Credit Risk Modelling using Decision Tree
Parag Verma
Introduction
In this blog we are going to discuss the application of Decision Tree in credit risk domain.We will identify the rules that differentiates a defaulter from a non-defaulter.The library rpart will be used to create a decision tree.The aim is to also identify how different paramters of a decision tree can be properly set up using this case study
Step 1: Read Data
The Default dataset is part of ISLR package. Packages rpart is imported to create a decision tree. Lets import the dataset and look at the first few records
package.name<-c("dplyr","tidyr","ISLR","rpart","rpart.plot")
for(i in package.name){
if(!require(i,character.only = T)){
install.packages(i)
}
library(i,character.only = T)
}
# ISLR package has the credit Default dataset
data(Default)
df<-Default
head(df)
default student balance income
1 No No 729.5265 44361.625
2 No Yes 817.1804 12106.135
3 No No 1073.5492 31767.139
4 No No 529.2506 35704.494
5 No No 785.6559 38463.496
6 No Yes 919.5885 7491.559
It is a simulated data set containing information on ten thousand customers. The aim here is to predict which customers will default on their credit card debt using a decision tree. The brief description of the columns are given below:
- default:A categorical variable with levels No and Yes indicating whether the customer defaulted on their debt
- student:A categorical variable with levels No and Yes indicating whether the customer is a student
- balance :The average balance that the customer has remaining on their credit card after making their monthly payment
- income:Income of customer
Step 2: Splitting into Train(70%) and Test(30%) Dataset
We will split the dataset into train and test and then:
- Fit model on train dataset
- Check its accuracy on test dataset
set.seed(1)
train.sample<-sample(nrow(df),0.70*nrow(df),replace = F)

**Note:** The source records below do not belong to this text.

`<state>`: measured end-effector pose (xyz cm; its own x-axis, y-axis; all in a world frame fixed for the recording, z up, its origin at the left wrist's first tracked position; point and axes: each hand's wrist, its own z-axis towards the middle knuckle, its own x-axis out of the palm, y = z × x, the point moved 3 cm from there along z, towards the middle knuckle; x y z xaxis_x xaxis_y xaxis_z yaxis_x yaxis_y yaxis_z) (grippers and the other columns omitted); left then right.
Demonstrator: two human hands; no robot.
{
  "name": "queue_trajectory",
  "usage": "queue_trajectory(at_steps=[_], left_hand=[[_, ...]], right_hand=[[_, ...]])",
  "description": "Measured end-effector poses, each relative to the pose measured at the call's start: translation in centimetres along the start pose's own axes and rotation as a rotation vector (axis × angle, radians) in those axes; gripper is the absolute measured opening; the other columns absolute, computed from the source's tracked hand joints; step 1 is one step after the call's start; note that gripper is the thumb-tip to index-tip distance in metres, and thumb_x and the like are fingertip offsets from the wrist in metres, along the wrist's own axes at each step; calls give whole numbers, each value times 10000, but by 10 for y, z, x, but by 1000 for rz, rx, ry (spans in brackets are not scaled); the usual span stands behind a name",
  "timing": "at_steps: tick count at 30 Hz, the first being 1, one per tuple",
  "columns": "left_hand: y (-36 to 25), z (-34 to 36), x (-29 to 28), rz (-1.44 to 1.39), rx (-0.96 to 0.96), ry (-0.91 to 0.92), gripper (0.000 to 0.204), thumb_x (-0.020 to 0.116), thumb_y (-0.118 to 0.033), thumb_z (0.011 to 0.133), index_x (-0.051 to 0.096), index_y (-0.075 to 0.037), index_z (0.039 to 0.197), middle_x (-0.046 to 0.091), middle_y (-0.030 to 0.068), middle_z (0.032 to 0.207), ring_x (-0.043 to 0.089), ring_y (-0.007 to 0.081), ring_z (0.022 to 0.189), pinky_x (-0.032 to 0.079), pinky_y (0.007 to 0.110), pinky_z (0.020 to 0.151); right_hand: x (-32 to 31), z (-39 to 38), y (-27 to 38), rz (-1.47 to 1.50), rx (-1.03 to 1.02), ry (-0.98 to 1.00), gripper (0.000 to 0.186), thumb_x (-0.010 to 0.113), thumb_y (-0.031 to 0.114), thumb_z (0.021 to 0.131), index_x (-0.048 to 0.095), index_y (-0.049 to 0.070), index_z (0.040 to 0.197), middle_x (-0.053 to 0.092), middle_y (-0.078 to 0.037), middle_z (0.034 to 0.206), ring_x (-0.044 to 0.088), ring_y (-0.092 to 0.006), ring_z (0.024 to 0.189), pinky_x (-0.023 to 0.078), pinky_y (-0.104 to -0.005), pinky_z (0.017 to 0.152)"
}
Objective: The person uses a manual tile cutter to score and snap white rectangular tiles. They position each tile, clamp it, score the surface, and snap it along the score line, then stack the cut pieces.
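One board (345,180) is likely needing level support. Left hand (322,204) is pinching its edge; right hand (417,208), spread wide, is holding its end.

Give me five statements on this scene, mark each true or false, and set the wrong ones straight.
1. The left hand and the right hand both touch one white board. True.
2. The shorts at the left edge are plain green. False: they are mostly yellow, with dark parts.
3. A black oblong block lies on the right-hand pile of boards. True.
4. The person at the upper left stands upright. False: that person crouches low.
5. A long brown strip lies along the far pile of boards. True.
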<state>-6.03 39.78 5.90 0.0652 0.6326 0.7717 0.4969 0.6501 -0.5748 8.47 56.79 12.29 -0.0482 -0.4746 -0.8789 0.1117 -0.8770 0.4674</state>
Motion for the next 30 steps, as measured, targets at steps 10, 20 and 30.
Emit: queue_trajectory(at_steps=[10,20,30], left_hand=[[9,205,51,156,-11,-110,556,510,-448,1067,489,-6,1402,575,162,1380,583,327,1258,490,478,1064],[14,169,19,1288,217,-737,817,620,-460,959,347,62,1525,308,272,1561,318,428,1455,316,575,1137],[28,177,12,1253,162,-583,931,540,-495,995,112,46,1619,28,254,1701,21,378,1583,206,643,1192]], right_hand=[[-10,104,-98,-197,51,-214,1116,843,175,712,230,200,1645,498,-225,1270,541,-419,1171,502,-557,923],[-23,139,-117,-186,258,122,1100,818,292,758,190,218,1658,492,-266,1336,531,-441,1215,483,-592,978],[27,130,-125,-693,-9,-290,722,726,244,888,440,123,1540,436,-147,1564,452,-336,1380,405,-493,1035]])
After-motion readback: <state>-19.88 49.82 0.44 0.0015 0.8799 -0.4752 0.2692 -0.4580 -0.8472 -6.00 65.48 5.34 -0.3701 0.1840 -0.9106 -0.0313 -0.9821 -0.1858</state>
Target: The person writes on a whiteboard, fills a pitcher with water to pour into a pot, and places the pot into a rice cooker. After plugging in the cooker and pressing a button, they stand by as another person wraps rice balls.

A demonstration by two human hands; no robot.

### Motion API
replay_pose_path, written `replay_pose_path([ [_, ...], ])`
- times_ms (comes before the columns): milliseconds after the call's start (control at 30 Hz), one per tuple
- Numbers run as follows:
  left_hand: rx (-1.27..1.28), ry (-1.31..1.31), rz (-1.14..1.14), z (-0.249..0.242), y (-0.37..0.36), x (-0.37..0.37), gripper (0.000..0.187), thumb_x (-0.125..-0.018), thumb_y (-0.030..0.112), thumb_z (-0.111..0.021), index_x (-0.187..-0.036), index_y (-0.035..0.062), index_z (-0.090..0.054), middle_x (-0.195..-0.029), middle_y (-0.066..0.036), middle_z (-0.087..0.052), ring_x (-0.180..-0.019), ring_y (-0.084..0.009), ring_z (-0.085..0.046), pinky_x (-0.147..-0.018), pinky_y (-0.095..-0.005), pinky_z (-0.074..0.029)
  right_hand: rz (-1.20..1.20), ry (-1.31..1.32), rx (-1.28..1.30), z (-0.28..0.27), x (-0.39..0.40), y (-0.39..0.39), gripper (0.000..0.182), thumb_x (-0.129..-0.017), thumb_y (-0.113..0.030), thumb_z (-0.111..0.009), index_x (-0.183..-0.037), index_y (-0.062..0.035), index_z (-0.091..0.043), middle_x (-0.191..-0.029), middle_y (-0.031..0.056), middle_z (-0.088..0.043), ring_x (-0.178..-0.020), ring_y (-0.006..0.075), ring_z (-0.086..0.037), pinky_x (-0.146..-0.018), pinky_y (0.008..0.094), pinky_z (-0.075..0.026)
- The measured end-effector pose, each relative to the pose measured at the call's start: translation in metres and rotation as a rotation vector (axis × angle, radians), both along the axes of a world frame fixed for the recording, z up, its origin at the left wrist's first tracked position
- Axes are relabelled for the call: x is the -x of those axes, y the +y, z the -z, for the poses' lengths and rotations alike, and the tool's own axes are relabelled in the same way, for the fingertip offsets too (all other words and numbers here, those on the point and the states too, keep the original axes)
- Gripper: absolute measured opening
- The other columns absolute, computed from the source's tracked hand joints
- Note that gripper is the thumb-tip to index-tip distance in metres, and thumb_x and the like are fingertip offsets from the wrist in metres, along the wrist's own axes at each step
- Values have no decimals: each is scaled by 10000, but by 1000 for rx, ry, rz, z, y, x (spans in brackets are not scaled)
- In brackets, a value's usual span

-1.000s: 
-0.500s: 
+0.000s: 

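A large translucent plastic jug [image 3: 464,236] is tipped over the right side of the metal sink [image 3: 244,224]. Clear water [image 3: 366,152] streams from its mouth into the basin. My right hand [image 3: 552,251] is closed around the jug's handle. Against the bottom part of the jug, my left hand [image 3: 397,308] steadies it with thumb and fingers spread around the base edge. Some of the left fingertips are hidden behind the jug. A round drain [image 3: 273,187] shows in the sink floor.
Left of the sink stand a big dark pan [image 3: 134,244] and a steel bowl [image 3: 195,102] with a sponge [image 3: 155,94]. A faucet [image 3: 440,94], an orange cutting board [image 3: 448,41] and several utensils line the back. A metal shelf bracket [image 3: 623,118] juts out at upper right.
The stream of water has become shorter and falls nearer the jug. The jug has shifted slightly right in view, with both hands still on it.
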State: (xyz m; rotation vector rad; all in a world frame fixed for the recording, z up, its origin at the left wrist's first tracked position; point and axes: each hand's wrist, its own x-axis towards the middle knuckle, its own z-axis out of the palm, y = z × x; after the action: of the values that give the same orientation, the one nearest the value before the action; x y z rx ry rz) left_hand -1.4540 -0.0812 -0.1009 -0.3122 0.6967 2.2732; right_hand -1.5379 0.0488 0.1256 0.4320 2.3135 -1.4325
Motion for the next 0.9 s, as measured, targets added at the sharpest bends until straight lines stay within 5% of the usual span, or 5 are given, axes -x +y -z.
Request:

train.df<-df[train.sample,]
test.sample<-sample(nrow(df),0.30*nrow(df),replace = F)
test.df<-df[test.sample,]
Checking the proportion of defaults within train and test datasets to check for uniformity
train.df%>%
group_by(default)%>%
summarise(Total_Count=n())%>%
ungroup()%>%
mutate(Perc_Val=Total_Count/sum(Total_Count))
# A tibble: 2 x 3
default Total_Count Perc_Val
<fct> <int> <dbl>
1 No 6769 0.967
2 Yes 231 0.033
The No and Yes distirbution in train.df is 97 and 3%.Lets check this within test.df
test.df%>%
group_by(default)%>%
summarise(Total_Count=n())%>%
ungroup()%>%
mutate(Perc_Val=Total_Count/sum(Total_Count))
# A tibble: 2 x 3
default Total_Count Perc_Val
<fct> <int> <dbl>
1 No 2902 0.967
2 Yes 98 0.0327
In test.df as well, the distibution is the same as 97 and 3%. This check is basically to ensure that proportion of yes and no values within train and test datasets is the same
Step 3: Training a Decision Tree
Lets create a decision tree and discuss the paramters that are used for setting it up
m1 <- rpart(default ~ ., data = train.df,method = "class")
rpart.plot(m1, type = 3)
Some key points to note:
The formulae defines how the Dependent variable(Default in our case) is related to the rest of the variables in dataset
The method argument mostly takes two values: anova for regression and class for classification
The rpart.control argument determines how the branching will take place and how the tree will be formed.As an example, rpart.control(minsplit=30, cp=0.001) indicates that the minimum samples in the nodes should be atlest 30 for a split to happen and that the split must decrease the overall lack of fit(or should improve the fil) by factor of 0.001. cp parameter helps in identifying the splits that are not necessary and thus saves computation time.We will discuss this in more detail in the later sections of the blog
Lets now look at the rules generated from the decision tree model
rpart.rules(m1,cover = TRUE)
default cover
0.02 when balance < 1789 97%
0.28 when balance is 1789 to 1974 & income < 33212 1%
0.63 when balance is 1789 to 1974 & income >= 33212 1%
0.72 when balance >= 1974 1%
As shown above, there are 4 rules with the following features:
- default indicates the probability of default obtained by following the rules mentioned in the branch
- cover indicates the total proportion of records present within the branch
Step 4: Checking Accuracy on Train data
predicted_matrix<-predict(m1,train.df)
default_predicted<-colnames(predicted_matrix)[apply(predicted_matrix,1,which.max)]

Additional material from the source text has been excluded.